Killington is big on après ski with plenty of action late into the night, but it is a resort devoted to skiing and partying, catering mainly to day and weekend visitors from the East Coast cities and with very little to interest or amuse non-skiers.Killington is lively and commercial. There are bars and cabarets and discos and plenty of good restaurants.Killington is therefore known among the Alpine cognoscenti as a Party Paradise. Strong men (and women) have been carried home from the Lookout Bar and Grill after a great night out, and there is live music at the Pickle Bar, the Wobbly Barn, (great for steaks)and other points around town. You might try Bear Lodge— as described above, it really is great in spring for eating, drinking, parties, and fun in the sun and snow. Killington ranks number one in après ski in ski country and has hundreds of bars on and off the mountain, including Mahogany Ridge in the Killington Base Lodge, The Lookout Bar and Grill, Casey’s Caboose, and the Grist Mill. Unlike the Rocky Mountain states, Vermont allows older teenagers into bars (but not clubs) provided they don’t drink alcohol.

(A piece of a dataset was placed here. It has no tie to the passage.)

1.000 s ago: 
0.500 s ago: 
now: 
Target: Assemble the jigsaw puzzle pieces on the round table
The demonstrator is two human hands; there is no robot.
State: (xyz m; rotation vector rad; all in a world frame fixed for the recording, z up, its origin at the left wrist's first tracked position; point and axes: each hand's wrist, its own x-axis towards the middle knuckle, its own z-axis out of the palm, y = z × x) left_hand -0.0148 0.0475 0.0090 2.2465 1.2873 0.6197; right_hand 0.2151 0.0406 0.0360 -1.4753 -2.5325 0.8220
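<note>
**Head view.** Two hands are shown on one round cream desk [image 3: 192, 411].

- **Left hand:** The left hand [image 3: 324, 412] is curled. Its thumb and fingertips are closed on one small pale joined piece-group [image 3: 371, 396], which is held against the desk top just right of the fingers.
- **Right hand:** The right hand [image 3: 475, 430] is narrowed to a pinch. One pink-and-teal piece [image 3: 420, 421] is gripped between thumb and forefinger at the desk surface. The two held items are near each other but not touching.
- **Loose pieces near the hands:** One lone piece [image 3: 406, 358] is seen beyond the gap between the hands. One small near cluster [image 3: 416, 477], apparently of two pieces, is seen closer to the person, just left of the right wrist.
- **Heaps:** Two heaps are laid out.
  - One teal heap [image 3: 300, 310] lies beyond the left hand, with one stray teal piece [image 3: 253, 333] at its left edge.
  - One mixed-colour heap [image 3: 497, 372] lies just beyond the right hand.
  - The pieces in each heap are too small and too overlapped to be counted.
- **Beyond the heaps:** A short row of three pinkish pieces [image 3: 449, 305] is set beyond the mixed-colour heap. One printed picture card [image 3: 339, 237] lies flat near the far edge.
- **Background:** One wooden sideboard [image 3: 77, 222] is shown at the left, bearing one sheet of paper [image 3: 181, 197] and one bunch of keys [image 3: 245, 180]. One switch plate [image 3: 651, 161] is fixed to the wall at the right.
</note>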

The ski area extends across seven heavily wooded mountains—Sunrise, Bear, Skye Peak, Killington, Snowdon, Rams Head, and nearby Pico—and because Killington has such a vast trail network, there is something for everyone.The base area is at 1,165 feet (355 m). Killington Peak, the second highest peak in Vermont, is 4,241 feet (1,292 m) though the highest lift serviced height is 4,215 ft (1,285 m) and overall the maximum vertical drop is 3,050 feet (930 m).

Twenty Six per cent of the 200 trails are graded “easier” (53 beginner trails), 34 percent “more difficult” (67 intermediate trails), and 40 percent “most difficult’ (80 trails). But the ski trails are tightly packed into 1,215 acres so the ski area is quite complex —averaging only 5.9 acres  and 0.4 miles per trail. All together the ski trails add up to 87 miles (140 km) with the longest trail (Juggernaut)  at 6.2 miles (10 km).

Killington is also home to the largest learning complex in eastern North America—this area is called Snowshed—and Rams Head is an ideal mountain area for families. Outer Limits, the steepest mogul slope in the East, covers 1,200 feet (365 m) of vertical in half a mile (0.8 km).

Of the seven mountains, nearby Pico is altogether much more low-key and deserves a detour for a few quiet trails and the quaint intimacy of old-time New England skiing on less-crowded slopes over 14 miles (22 km) of diverse terrain. This includes a 1,967-foot (600-m) vertical and 48 trails, plus a central base village and lodge complete with roaring log fire. Or, for a little of that 1960s-style, drop in at Suicide Six close to Woodstock.

Killington’s 19-vehicle Stealth Grooming fleet—one of the best around—is state-of-the-art and busy each night. Some trails are half-groomed, allowing bumps and terrain features to develop on the other side of the trail. Killington has thinned out some forest areas to create so-called “Fusion Zones” (the resort’s official glades) and although they get tracked quickly, they offer great rides for intermediates and above when covered in fresh powder.